In diesem Sinne: Frohe Ostern.

Kommentare (11)

  1. #1 Marc Scheloske
    April 4, 2010

    Schöner Text. Auch wenn es (wie so oft) immer ein wenig umstritten ist, wie groß bspw. der Effekt der Antioxidantien denn nun wirklich ist. Aber man liest das natürlich gern, daß dunkle Schokolade sich günstig auswirkt.

    Und nett finde ich auch, daß Du offenbar (jedenfalls dem Photo nach zu urteilen) denselben Osterhasen wie ich bekommen hast. Meiner hat (dem Etikett nach) eine “Marzipan-Überraschung” im Ohr. 😉

  2. #2 Marcus Anhäuser
    April 4, 2010

    ich will euch ungern die zudätzliche Freude an Schokolade nehmen, aber wie so oft war die Aussage der Studie dann doch nicht so wirklich eindeutig:
    https://www.nhs.uk/news/2010/03March/Pages/eating-chocolate-good-for-heart.aspx

  3. #3 Ilona Baldus
    April 4, 2010

    ich ess eh lieber Milchschokolade. Aber interessant fand ichs trotzdem.
    Ja, ich hab den Hasen mit Marzipan-Überraschung bekommen. So als Hamburgerin häng ich doch so’n bißchen an der Heimat (da zähl ich Lübeck ganz grob zum “Einzugsbereich” dazu) 😉

  4. #4 Jörg Friedrich
    April 5, 2010

    Anderthalb Ostereier? Dann nehme ich lieber den Rotwein.

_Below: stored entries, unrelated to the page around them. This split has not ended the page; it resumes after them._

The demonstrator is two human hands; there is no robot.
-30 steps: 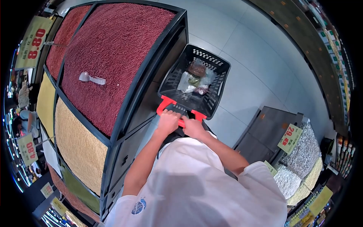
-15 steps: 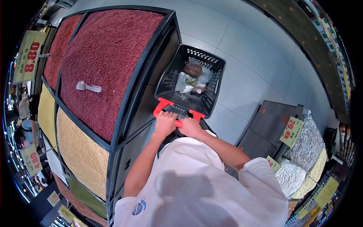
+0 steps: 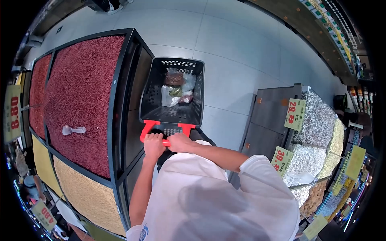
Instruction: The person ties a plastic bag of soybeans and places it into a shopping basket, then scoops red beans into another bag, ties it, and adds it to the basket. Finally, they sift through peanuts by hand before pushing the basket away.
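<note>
Both of my hands are wrapped round the red handle (image 3: 147, 131) of a black shopping basket (image 3: 145, 96). My left hand (image 3: 154, 145) grips the handle's left part, and my right hand (image 3: 179, 142) grips it close by, towards the right corner. Inside the basket, several clear plastic bags lie together: one with brown contents (image 3: 174, 78), one with green contents (image 3: 175, 91), a whitish one (image 3: 168, 98) and one with dark red contents (image 3: 185, 98).
A large bin of dark red grains (image 3: 80, 92) with a clear scoop (image 3: 74, 130) stands at the left, beside a bin of pale grains (image 3: 84, 193). Dark cabinets (image 3: 269, 116) with bins and price signs (image 3: 295, 114) are at the right. Another person's feet (image 3: 115, 9) show at the top.
The basket and my hands have shifted left and slightly down in view, still joined at the handle. The left bins have moved left, and more of the right-hand bins now shows.
</note>
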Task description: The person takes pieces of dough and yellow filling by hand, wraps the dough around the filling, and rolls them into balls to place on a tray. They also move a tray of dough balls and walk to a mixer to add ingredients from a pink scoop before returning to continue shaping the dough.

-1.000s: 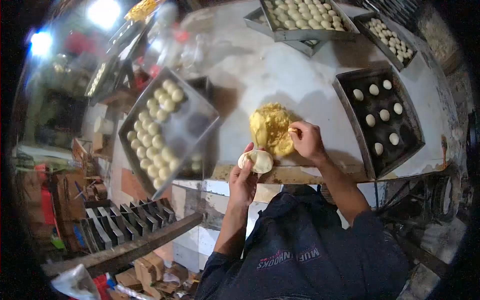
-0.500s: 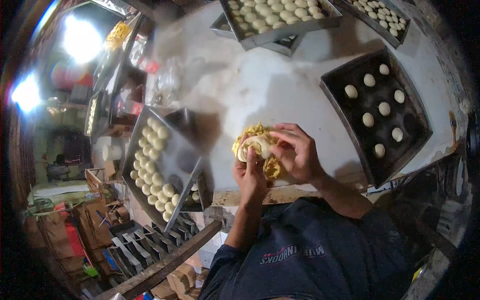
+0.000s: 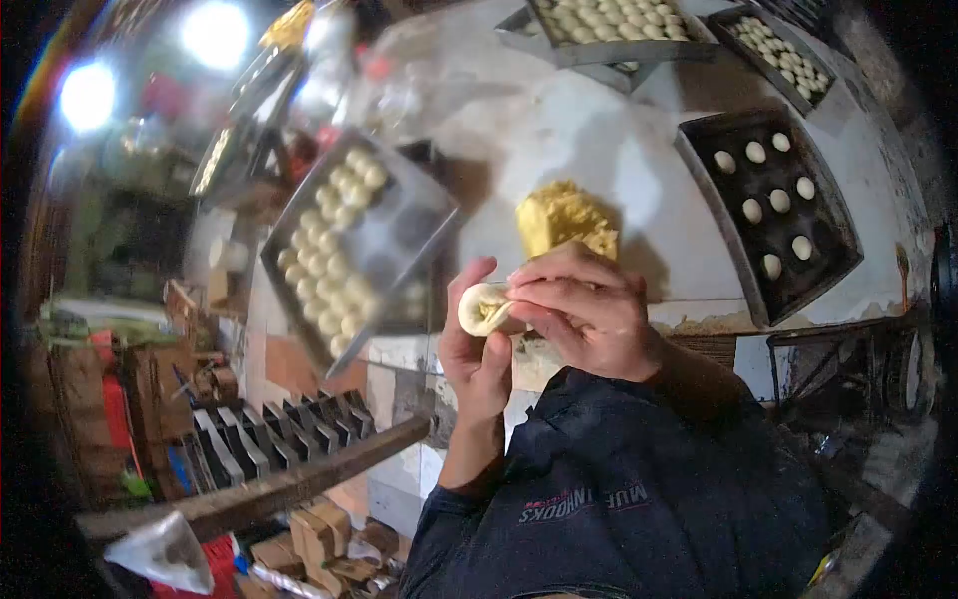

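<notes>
Between my two hands is a small piece of pale dough [image 3: 473, 315], cupped round, with yellow filling showing in its opening. My left hand [image 3: 473, 364] cradles it from the left side, thumb below and fingers curled about it. The fingertips of my right hand [image 3: 599, 314] pinch the dough's right edge. Just beyond my right hand a mound of crumbly yellow filling [image 3: 564, 218] sits on the worktable [image 3: 509, 130]; its near side is partly hidden by that hand.
At right, a dark tray [image 3: 726, 205] holds several spaced dough balls. Left, a tilted tray [image 3: 424, 215] carries rows of dough balls. More filled trays [image 3: 639, 50] stand at the back. Below left, metal moulds [image 3: 269, 439] line up by a wooden beam [image 3: 299, 484].
Both hands have drawn back with the dough, away from the filling mound. The dough's wide-open edge is now gathered into a smaller round opening. The camera view has shifted.
</notes>
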A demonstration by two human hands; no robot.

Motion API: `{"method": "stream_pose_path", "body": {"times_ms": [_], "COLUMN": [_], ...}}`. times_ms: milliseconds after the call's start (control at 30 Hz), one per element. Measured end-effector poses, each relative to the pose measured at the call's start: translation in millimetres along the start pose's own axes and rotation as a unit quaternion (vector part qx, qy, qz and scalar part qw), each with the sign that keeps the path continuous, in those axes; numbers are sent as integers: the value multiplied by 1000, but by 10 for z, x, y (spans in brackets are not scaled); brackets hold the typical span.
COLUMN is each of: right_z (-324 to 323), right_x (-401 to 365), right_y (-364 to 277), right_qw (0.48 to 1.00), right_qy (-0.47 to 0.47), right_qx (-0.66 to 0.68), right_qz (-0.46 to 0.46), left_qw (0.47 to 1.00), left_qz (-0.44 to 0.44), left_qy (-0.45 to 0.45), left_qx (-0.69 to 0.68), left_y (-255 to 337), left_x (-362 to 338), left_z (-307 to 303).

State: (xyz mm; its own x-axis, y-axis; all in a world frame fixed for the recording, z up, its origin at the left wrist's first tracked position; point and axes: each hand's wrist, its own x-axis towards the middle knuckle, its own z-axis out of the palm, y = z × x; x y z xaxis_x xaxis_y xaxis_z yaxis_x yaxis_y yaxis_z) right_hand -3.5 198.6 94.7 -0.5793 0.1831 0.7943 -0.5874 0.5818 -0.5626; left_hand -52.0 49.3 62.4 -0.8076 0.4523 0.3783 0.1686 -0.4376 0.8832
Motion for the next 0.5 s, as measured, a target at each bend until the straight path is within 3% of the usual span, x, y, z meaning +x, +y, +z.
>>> {"method": "stream_pose_path", "body": {"times_ms": [33, 100, 133, 233, 300, 367, 433, 467, 500], "right_z": [47, 120, 239, 454, 535, 615, 687, 716, 727], "right_x": [10, -4, -120, -396, -403, -455, -600, -644, -656], "right_y": [-165, -473, -512, -826, -1047, -1335, -1339, -1319, -1305], "right_qw": [1000, 968, 934, 919, 976, 979, 982, 988, 990], "right_qy": [-9, -95, -113, -93, -107, -141, -156, -147, -139], "right_qx": [8, 96, 197, 227, 131, 56, 14, -6, -25], "right_qz": [-2, 213, 277, 310, 138, 139, 103, 45, -14], "left_qw": [999, 998, 988, 933, 888, 869, 868, 891, 953], "left_qz": [21, 37, 91, 201, 249, 202, 145, 156, 87], "left_qy": [-20, 43, 38, 12, 84, 120, 78, 97, 152], "left_qx": [35, 33, 116, 298, 378, 436, 469, 415, 246], "left_y": [53, 237, 277, 405, 452, 551, 697, 694, 647], "left_x": [-133, -404, -549, -859, -1008, -1197, -1307, -1304, -1364], "left_z": [-180, -287, -378, -523, -524, -544, -582, -587, -521]}}
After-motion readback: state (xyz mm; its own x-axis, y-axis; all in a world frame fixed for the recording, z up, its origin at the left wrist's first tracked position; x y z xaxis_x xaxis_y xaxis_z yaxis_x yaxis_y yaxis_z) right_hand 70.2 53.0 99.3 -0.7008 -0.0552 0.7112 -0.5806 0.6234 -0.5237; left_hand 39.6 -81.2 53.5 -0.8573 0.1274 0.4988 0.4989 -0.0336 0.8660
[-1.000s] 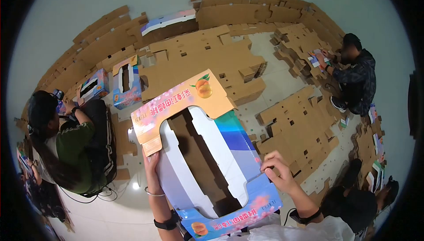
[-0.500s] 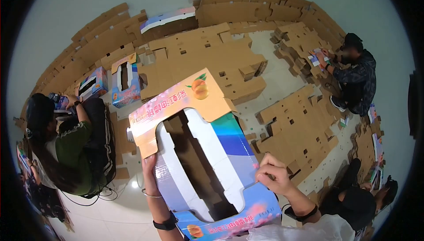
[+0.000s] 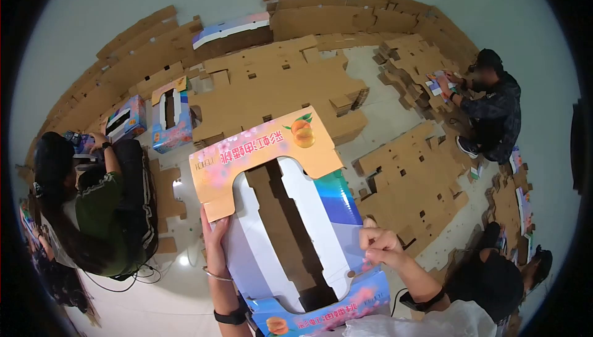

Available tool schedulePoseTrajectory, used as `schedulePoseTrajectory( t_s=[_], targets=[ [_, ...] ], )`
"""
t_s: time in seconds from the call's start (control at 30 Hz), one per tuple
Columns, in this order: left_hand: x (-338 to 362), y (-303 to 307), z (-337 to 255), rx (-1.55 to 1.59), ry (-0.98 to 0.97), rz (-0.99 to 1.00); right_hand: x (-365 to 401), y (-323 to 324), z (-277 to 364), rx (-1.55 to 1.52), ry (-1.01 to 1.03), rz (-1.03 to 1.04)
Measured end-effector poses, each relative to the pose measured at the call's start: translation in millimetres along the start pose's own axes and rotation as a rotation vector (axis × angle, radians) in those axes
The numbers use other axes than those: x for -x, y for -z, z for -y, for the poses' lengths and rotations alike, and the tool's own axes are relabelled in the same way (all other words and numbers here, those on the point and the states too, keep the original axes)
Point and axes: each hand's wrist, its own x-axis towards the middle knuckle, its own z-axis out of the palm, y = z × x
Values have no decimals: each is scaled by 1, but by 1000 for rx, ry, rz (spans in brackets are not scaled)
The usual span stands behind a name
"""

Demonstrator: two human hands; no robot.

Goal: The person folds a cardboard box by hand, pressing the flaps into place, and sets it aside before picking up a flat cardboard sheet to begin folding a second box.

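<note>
A printed cardboard fruit box is tilted in front of me, its orange end with peach pictures pointing away. A long slot runs down its top, showing the brown inside. My left hand is closed on the box's left side, with part of the fingers hidden behind the board. At the right edge, my right hand has its fingers curled in against the blue side panel. A bangle and a black band are on my left wrist, and a black band is on the right.
Flat brown cardboard stacks cover the floor ahead, with another stack at right. Two printed boxes stand at left. One person sits at left, another at far right, and more people are lower right.
The box has shifted slightly right and turned a little, its orange end now lower in view. My right hand's fingers have moved slightly along the right edge.
</note>
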Motion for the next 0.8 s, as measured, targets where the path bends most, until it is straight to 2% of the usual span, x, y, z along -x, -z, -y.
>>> schedulePoseTrajectory(
  t_s=[0.1, 0.17, 0.3, 0.37, 0.4, 0.5, 0.63, 0.8],
  targets=[
    [4, -4, -7, -16, 19, 0, -1, -5, 0, 67, 41, -49],
    [3, 1, -4, 19, 30, 35, 0, -5, 4, 233, 122, -16],
    [-2, 11, 2, 24, 41, 84, -8, -13, 5, 132, 232, -23],
    [-3, 17, 4, -118, -17, 11, -8, -13, 6, 155, 195, -5],
    [-2, 14, 4, -76, -60, 28, -9, -10, 8, 211, 151, 19],
    [0, 16, 3, -38, 42, 26, -8, -8, 15, 315, 83, 77],
    [-5, 13, -4, -42, 51, 59, -6, -7, 13, 304, 112, 115],
    [-1, -7, -36, -147, -3, 54, 5, -13, -20, 157, 112, -140]
  ],
)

    Schön, dass es hier wieder etwas zu lesen gibt.

  5. #5 Nio
    April 5, 2010

    Du bist wieder da. Ich hab dich vermisst.
    Ein hübscher Artikel übrigens. 🙂

    Mal ne andere Frage: Warum verlinkt dein “Frühere Beiträge” im Archiv den Blog von Ludmila?

  6. #6 strappato
    April 6, 2010

    Chemisch mag das relevant sein, aber klinisch eben nicht.

    kathrin-zinkant.de/?p=538

  7. #7 Bad Robot
    April 6, 2010

    Ich mag keine Zartbitterschokolade…

    Schade, schon wieder eine verpasste Chance, denn ich gehöre auch eher zu Weißweinfraktion.

  8. #8 Ilona Baldus
    April 6, 2010

    @ strappato: Deshalb heißt es ja auch “chemisch-gesehen” und nicht “klinisch-gesehen” 😉

  9. #9 Bullet
    April 7, 2010

    Hm … NO im Blut … das müßte sich demzufolge auch in der ausgeatmeten Luft nachweisen lassen.
    Aber ist NO ein Radikal? Das Zeug ist doch stabil, und es wäre mir neu, wenn ungepaarte Elektronen am Molekül dasselbe lange überleben ließen…

  10. #10 Ilona Baldus
    April 7, 2010

    @ Bullet: Ja, es ist ein Radikal (ungepaartes Elektron am Sticktoff). Stabil ist immer relativ: NO ist 2-3 Sekunden in biologischen Systemen stabil. Kommt es mit Sauerstoff in Kontakt, wird es sofort zu Nitrit (NO2-) bzw. Nitrat (NO3-) oxidiert. Daher bezweifle ich, dass es sich in der ausgeatmeten Luft nachweisen ließe.

  11. #11 Sebastian A.
    Mai 7, 2010

    @Bullet & Ilona: NO bindet hervorragend und reversibel an das Eisen im Hämoglobin und kommt deshalb nur gebunden im Blut vor. Die gefäßerweiternde Wirkung von NO beruht allerdings schwerpunktmäßig auf dessen Wirkung in der Gefäßmuskulatur. Die Gefäßmuskulatur liegt jedoch auf der vom Blut abgewandten Seite der Endothelschicht. NO muss also, um seine Wirkung entfalten zu können, gar nicht im Blut zirkulieren.